=== WORK REQUIRED ===
Output the data below in full, character for character.
### DATA SHOWN
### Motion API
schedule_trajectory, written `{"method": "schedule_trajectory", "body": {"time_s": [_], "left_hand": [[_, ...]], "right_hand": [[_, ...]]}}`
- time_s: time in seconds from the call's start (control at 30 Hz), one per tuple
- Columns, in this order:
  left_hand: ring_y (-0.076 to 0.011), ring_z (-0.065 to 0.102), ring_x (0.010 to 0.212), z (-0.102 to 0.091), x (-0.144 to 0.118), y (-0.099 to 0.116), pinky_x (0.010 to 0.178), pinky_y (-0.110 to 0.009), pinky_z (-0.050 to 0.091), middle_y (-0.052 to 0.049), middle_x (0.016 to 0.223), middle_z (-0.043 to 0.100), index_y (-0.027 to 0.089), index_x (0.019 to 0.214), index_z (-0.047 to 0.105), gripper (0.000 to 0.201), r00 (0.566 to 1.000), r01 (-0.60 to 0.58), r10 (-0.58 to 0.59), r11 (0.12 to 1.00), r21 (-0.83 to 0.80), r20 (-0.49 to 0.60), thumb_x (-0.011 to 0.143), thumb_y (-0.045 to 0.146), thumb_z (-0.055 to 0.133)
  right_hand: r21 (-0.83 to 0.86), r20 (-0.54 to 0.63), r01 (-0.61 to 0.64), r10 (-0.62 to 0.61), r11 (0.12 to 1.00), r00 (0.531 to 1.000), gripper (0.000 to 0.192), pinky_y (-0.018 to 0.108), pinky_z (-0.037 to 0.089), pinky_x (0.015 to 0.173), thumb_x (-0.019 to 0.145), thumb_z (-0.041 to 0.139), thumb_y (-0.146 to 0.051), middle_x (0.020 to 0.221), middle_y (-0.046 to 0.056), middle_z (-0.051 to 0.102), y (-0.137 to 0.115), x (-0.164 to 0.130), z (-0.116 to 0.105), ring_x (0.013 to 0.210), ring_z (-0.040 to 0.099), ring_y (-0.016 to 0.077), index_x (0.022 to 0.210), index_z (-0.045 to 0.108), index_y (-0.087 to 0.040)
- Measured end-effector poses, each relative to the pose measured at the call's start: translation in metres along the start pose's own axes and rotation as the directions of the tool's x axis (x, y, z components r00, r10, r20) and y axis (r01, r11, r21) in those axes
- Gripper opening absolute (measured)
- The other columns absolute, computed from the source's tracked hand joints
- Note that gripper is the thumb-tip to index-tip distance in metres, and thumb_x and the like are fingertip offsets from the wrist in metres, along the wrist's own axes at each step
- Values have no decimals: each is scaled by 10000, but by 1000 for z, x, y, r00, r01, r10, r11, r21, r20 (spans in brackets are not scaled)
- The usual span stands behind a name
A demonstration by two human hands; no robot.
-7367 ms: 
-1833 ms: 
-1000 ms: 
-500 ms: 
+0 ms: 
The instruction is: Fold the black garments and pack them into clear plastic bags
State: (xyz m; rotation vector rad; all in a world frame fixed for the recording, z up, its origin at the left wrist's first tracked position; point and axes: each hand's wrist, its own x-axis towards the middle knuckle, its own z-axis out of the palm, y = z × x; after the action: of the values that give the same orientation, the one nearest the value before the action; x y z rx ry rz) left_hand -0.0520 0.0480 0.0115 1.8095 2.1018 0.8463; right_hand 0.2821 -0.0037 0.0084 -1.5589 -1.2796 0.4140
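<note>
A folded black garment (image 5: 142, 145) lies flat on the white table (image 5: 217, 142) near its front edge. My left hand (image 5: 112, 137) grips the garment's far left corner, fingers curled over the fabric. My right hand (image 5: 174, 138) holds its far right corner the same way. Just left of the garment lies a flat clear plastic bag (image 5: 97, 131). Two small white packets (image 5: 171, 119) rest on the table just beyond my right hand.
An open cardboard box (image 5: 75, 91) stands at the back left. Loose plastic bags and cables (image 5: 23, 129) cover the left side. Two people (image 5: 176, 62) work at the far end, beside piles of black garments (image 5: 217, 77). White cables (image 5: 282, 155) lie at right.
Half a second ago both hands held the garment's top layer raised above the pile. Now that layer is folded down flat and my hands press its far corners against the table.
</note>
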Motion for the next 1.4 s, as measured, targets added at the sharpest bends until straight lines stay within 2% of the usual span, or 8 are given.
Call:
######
=== REPLY TO THE EXERCISE ===
### Motion API
schedule_trajectory, written `{"method": "schedule_trajectory", "body": {"time_s": [_], "left_hand": [[_, ...]], "right_hand": [[_, ...]]}}`
- time_s: time in seconds from the call's start (control at 30 Hz), one per tuple
- Columns, in this order:
  left_hand: ring_y (-0.076 to 0.011), ring_z (-0.065 to 0.102), ring_x (0.010 to 0.212), z (-0.102 to 0.091), x (-0.144 to 0.118), y (-0.099 to 0.116), pinky_x (0.010 to 0.178), pinky_y (-0.110 to 0.009), pinky_z (-0.050 to 0.091), middle_y (-0.052 to 0.049), middle_x (0.016 to 0.223), middle_z (-0.043 to 0.100), index_y (-0.027 to 0.089), index_x (0.019 to 0.214), index_z (-0.047 to 0.105), gripper (0.000 to 0.201), r00 (0.566 to 1.000), r01 (-0.60 to 0.58), r10 (-0.58 to 0.59), r11 (0.12 to 1.00), r21 (-0.83 to 0.80), r20 (-0.49 to 0.60), thumb_x (-0.011 to 0.143), thumb_y (-0.045 to 0.146), thumb_z (-0.055 to 0.133)
  right_hand: r21 (-0.83 to 0.86), r20 (-0.54 to 0.63), r01 (-0.61 to 0.64), r10 (-0.62 to 0.61), r11 (0.12 to 1.00), r00 (0.531 to 1.000), gripper (0.000 to 0.192), pinky_y (-0.018 to 0.108), pinky_z (-0.037 to 0.089), pinky_x (0.015 to 0.173), thumb_x (-0.019 to 0.145), thumb_z (-0.041 to 0.139), thumb_y (-0.146 to 0.051), middle_x (0.020 to 0.221), middle_y (-0.046 to 0.056), middle_z (-0.051 to 0.102), y (-0.137 to 0.115), x (-0.164 to 0.130), z (-0.116 to 0.105), ring_x (0.013 to 0.210), ring_z (-0.040 to 0.099), ring_y (-0.016 to 0.077), index_x (0.022 to 0.210), index_z (-0.045 to 0.108), index_y (-0.087 to 0.040)
- Measured end-effector poses, each relative to the pose measured at the call's start: translation in metres along the start pose's own axes and rotation as the directions of the tool's x axis (x, y, z components r00, r10, r20) and y axis (r01, r11, r21) in those axes
- Gripper opening absolute (measured)
- The other columns absolute, computed from the source's tracked hand joints
- Note that gripper is the thumb-tip to index-tip distance in metres, and thumb_x and the like are fingertip offsets from the wrist in metres, along the wrist's own axes at each step
- Values have no decimals: each is scaled by 10000, but by 1000 for z, x, y, r00, r01, r10, r11, r21, r20 (spans in brackets are not scaled)
- The usual span stands behind a name
A demonstration by two human hands; no robot.
-7367 ms: 
-1833 ms: 
-1000 ms: 
-500 ms: 
+0 ms: 
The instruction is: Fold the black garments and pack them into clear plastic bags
State: (xyz m; rotation vector rad; all in a world frame fixed for the recording, z up, its origin at the left wrist's first tracked position; point and axes: each hand's wrist, its own x-axis towards the middle knuckle, its own z-axis out of the palm, y = z × x; after the action: of the values that give the same orientation, the one nearest the value before the action; x y z rx ry rz) left_hand -0.0520 0.0480 0.0115 1.8095 2.1018 0.8463; right_hand 0.2821 -0.0037 0.0084 -1.5589 -1.2796 0.4140
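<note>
A folded black garment (image 5: 142, 145) lies flat on the white table (image 5: 217, 142) near its front edge. My left hand (image 5: 112, 137) grips the garment's far left corner, fingers curled over the fabric. My right hand (image 5: 174, 138) holds its far right corner the same way. Just left of the garment lies a flat clear plastic bag (image 5: 97, 131). Two small white packets (image 5: 171, 119) rest on the table just beyond my right hand.
An open cardboard box (image 5: 75, 91) stands at the back left. Loose plastic bags and cables (image 5: 23, 129) cover the left side. Two people (image 5: 176, 62) work at the far end, beside piles of black garments (image 5: 217, 77). White cables (image 5: 282, 155) lie at right.
Half a second ago both hands held the garment's top layer raised above the pile. Now that layer is folded down flat and my hands press its far corners against the table.
</note>
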Motion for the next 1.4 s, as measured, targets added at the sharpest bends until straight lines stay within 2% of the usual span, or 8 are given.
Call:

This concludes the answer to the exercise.